When he finally succeeded in producing his new silk colors, he immediately brought them to the market. However, his products were not accepted as eagerly as he had expected.

Undeterred, Tri began working with a well-known fashion designer to introduce My A silk to Vietnam’s fashion scene. The fabric gained short-lived popularity but in time, it eventually fell back into obscurity.

Following that letdown, Tri made the decision to quit producing his silk.

“I don’t want to make My A nor mention the story about it any more,” Tri said. “Perhaps, my attachment with silk has gone.”

“A heap of silk and materials for his experiments remains upstairs,” Hong said, adding that perhaps no one believed Tri’s products were genuine Lanh My A silk since they weren’t colored the traditional black.

Lang, who still looks robust at age 81, said, “When Tri managed to make My A silk with different colors, I thought the village would survive.”

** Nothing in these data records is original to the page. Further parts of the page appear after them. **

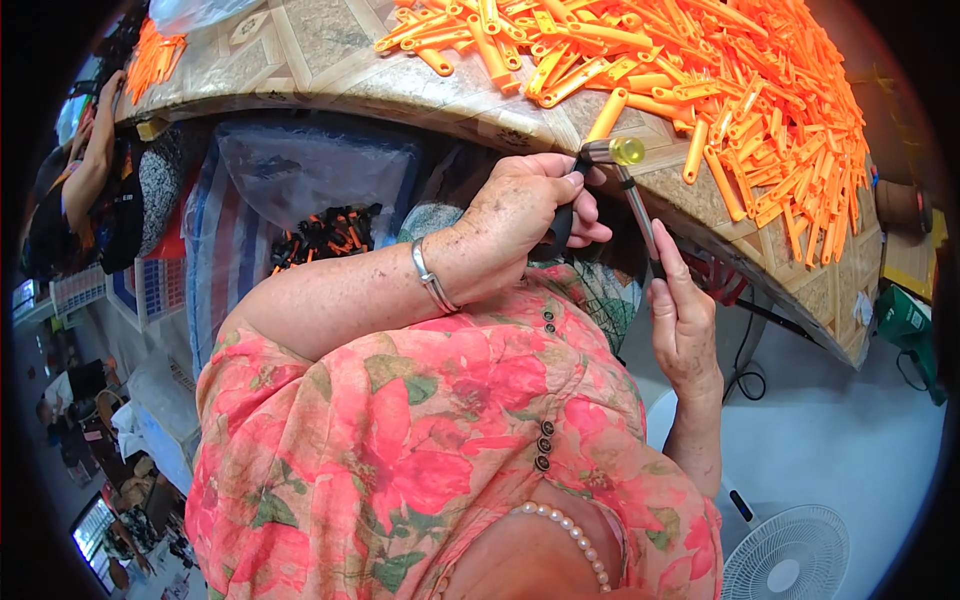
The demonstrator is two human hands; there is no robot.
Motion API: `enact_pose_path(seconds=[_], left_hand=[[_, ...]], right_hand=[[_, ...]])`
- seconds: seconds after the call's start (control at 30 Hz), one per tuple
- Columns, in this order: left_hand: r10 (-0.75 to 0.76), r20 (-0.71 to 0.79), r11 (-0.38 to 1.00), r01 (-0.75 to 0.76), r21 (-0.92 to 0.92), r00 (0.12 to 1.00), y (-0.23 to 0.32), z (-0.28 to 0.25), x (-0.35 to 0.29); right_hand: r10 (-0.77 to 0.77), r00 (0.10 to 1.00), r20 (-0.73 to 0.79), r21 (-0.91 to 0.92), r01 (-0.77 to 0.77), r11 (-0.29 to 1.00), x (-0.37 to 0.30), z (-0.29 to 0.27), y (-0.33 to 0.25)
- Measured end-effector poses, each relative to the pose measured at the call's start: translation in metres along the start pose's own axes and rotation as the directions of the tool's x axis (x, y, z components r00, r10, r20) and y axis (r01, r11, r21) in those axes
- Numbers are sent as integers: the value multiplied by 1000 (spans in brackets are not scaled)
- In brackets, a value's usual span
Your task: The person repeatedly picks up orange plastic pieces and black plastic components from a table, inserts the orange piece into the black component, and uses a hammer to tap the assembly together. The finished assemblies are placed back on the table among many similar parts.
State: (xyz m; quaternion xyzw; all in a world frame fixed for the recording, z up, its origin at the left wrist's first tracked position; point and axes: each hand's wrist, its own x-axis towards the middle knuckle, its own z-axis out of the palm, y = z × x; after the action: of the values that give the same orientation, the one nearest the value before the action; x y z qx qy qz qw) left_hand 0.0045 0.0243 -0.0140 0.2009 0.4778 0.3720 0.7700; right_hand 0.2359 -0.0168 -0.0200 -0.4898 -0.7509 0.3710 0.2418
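Note:
My left hand [530, 200] is closed around a black handle-shaped piece [563, 222] at the near edge of the table. Just past its top end is an orange plastic strip [607, 113]; I cannot tell whether the two are joined. Closed on a small hammer [640, 215], my right hand [687, 320] grips its dark handle from below. The hammer's metal head with a yellow striking face is beside my left fingertips, over the top of the black piece. Whether it touches the piece is hidden.
A large heap of orange plastic strips [740, 90] covers the patterned table [330, 45]. Below its edge, a striped bag [255, 190] holds black-and-orange pieces [330, 237]. A co-worker's arm [95, 160] is at far left. A white fan [785, 560] stands at lower right.

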Motion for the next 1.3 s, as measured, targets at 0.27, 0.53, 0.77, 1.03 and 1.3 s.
enact_pose_path(seconds=[0.27,0.53,0.77,1.03,1.3], left_hand=[[34,49,999,-35,4,998,0,-7,2],[276,269,909,-342,239,923,1,-9,3],[350,280,901,-404,161,894,12,-10,0],[300,232,949,-315,29,925,27,-16,2],[311,212,949,-314,-17,927,32,-26,7]], right_hand=[[190,691,-697,332,77,940,4,-33,6],[128,583,-802,-274,-550,789,-22,-169,166],[-274,707,-652,-724,-473,503,22,-137,109],[-317,770,-553,-708,-233,667,109,-81,45],[-148,795,-588,-633,-338,696,153,-75,43]])
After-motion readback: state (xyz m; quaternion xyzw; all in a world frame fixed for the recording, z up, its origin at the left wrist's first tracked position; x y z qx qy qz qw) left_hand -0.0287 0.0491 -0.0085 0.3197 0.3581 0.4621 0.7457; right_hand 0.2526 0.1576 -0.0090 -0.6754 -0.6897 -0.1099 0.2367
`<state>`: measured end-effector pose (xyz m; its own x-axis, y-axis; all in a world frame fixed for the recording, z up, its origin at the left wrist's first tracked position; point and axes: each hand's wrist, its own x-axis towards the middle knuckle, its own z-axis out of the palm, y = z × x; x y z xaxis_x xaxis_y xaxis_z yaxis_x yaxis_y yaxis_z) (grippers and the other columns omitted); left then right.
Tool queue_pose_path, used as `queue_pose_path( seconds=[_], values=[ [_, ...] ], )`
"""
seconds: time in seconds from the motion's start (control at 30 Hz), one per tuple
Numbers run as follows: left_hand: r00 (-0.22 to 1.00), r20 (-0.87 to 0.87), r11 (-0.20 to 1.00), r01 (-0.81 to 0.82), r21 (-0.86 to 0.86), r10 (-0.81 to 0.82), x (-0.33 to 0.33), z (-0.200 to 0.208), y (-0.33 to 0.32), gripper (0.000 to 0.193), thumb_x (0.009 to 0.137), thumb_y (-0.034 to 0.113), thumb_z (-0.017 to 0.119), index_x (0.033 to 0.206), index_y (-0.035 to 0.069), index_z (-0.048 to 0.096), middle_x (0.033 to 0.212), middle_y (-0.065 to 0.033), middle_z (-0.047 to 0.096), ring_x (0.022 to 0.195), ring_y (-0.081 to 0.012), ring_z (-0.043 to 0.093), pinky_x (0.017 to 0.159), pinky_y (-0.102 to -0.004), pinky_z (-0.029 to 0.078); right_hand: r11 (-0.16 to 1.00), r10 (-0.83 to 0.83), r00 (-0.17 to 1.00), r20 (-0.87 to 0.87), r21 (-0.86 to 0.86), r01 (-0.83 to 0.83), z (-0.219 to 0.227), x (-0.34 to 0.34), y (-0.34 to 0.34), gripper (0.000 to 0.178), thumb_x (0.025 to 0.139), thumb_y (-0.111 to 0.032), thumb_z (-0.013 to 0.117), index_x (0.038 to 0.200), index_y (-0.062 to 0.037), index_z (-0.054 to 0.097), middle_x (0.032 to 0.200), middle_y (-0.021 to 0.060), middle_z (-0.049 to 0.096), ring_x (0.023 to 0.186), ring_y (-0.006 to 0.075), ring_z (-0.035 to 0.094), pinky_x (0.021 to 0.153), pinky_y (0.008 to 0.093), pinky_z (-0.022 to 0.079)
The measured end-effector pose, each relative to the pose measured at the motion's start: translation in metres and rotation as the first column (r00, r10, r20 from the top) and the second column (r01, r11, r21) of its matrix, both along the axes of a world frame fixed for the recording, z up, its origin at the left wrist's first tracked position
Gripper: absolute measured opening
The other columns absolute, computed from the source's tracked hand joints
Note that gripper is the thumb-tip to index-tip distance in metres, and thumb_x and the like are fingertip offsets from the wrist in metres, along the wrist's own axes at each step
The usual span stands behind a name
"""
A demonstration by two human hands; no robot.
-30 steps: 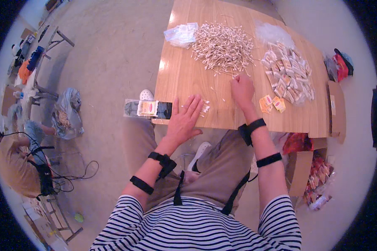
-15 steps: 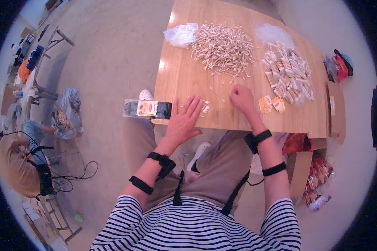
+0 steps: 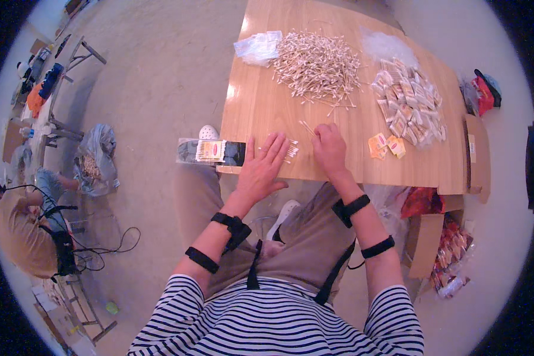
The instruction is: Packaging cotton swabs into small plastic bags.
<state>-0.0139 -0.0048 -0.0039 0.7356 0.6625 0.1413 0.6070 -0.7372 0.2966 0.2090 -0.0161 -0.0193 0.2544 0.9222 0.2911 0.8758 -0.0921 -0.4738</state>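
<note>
My left hand (image 3: pixel 260 165) lies flat near the front edge of the table, fingers stretched out. Just beyond its fingers a few cotton swabs (image 3: pixel 291 151) lie side by side, partly covered by the hand. My right hand (image 3: pixel 329 148) is closed in a pinch, with the tips of cotton swabs (image 3: pixel 306 126) sticking out at its left. A clear pouch (image 3: pixel 187 152) with a row of swabs and a yellow card (image 3: pixel 210 151) on it overhangs the table's left corner, beside a black pad (image 3: pixel 234 154). A big heap of loose swabs (image 3: pixel 317 65) covers the middle of the table.
Filled swab packets (image 3: pixel 406 104) are piled at the right, with yellow cards (image 3: pixel 387 146) in front. Clear plastic bags (image 3: pixel 258 47) lie at the far left of the wooden table (image 3: pixel 249 101). A cardboard box (image 3: pixel 427 243) stands below; a co-worker (image 3: pixel 26 231) sits at far left.
My right hand has moved left, toward my left hand, and closed on swabs that were lying loose on the table. My left hand has stayed in place.
</note>
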Motion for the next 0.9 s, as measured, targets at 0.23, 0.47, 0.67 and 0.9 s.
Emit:
queue_pose_path(
  seconds=[0.23, 0.47, 0.67, 0.9],
  values=[
    [1.0, -0.018, 1.0, -0.004, -0.008, 0.004, 0.001, 0.0, 0.0, 0.12, 0.057, 0.044, 0.086, 0.154, 0.008, 0.026, 0.16, -0.008, 0.027, 0.149, -0.0266, 0.023, 0.12, -0.0584, 0.012, 0.996, 0.084, 0.996, 0.018, -0.009, -0.084, 0.0, -0.01, 0.018, 0.014, 0.081, -0.004, 0.057, 0.093, -0.0072, 0.063, 0.096, 0.0163, 0.059, 0.087, 0.0394, 0.062, 0.073, 0.0484, 0.052],
    [1.0, -0.019, 1.0, -0.014, -0.008, 0.014, 0.001, 0.001, 0.0, 0.118, 0.056, 0.044, 0.086, 0.153, 0.006, 0.028, 0.16, -0.0087, 0.027, 0.149, -0.0268, 0.023, 0.12, -0.0579, 0.013, 0.958, 0.251, 0.968, -0.005, -0.141, -0.25, 0.011, -0.023, 0.016, 0.013, 0.087, -0.014, 0.058, 0.094, -0.0048, 0.063, 0.101, 0.016, 0.062, 0.091, 0.0381, 0.063, 0.075, 0.049, 0.052],
    [1.0, -0.009, 1.0, -0.01, -0.005, 0.01, 0.002, 0.002, 0.001, 0.118, 0.056, 0.043, 0.087, 0.152, 0.006, 0.03, 0.16, -0.0094, 0.027, 0.148, -0.0272, 0.025, 0.12, -0.0578, 0.013, 0.919, -0.392, 0.918, 0.054, -0.013, 0.393, 0.007, 0.028, 0.051, 0.023, 0.082, -0.023, 0.068, 0.094, -0.0038, 0.062, 0.09, 0.0193, 0.066, 0.089, 0.0391, 0.064, 0.076, 0.0484, 0.051],
    [1.0, -0.02, 1.0, -0.017, -0.014, 0.016, 0.004, 0.002, -0.001, 0.117, 0.056, 0.039, 0.088, 0.152, 0.007, 0.029, 0.159, -0.0092, 0.029, 0.148, -0.0267, 0.025, 0.119, -0.0584, 0.015, 0.894, -0.427, 0.9, 0.089, -0.107, 0.434, -0.01, 0.053, 0.052, 0.015, 0.079, -0.013, 0.06, 0.092, -0.0044, 0.062, 0.087, 0.0202, 0.066, 0.085, 0.0395, 0.064, 0.074, 0.0509, 0.05]
  ],
)
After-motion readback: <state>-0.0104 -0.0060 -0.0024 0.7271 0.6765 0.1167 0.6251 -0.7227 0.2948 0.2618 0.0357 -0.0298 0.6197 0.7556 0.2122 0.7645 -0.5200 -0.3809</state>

From 1975 to 1985, nearly 300 weaving machines in the village continuously operated day and night to meet local consumers’ demand, and mac nua fruit sold so well that Lang struggled to supply them to the workshops, he said.

At that time, locals were very productive but now, villagers must buy raw silk in other localities and there are few mac nua fruit as less people grow the trees nowadays.

Asked how he feels that his family is the last to weave My A silk, Lang simply sighed and said, “We will still weave as long as it is possible.”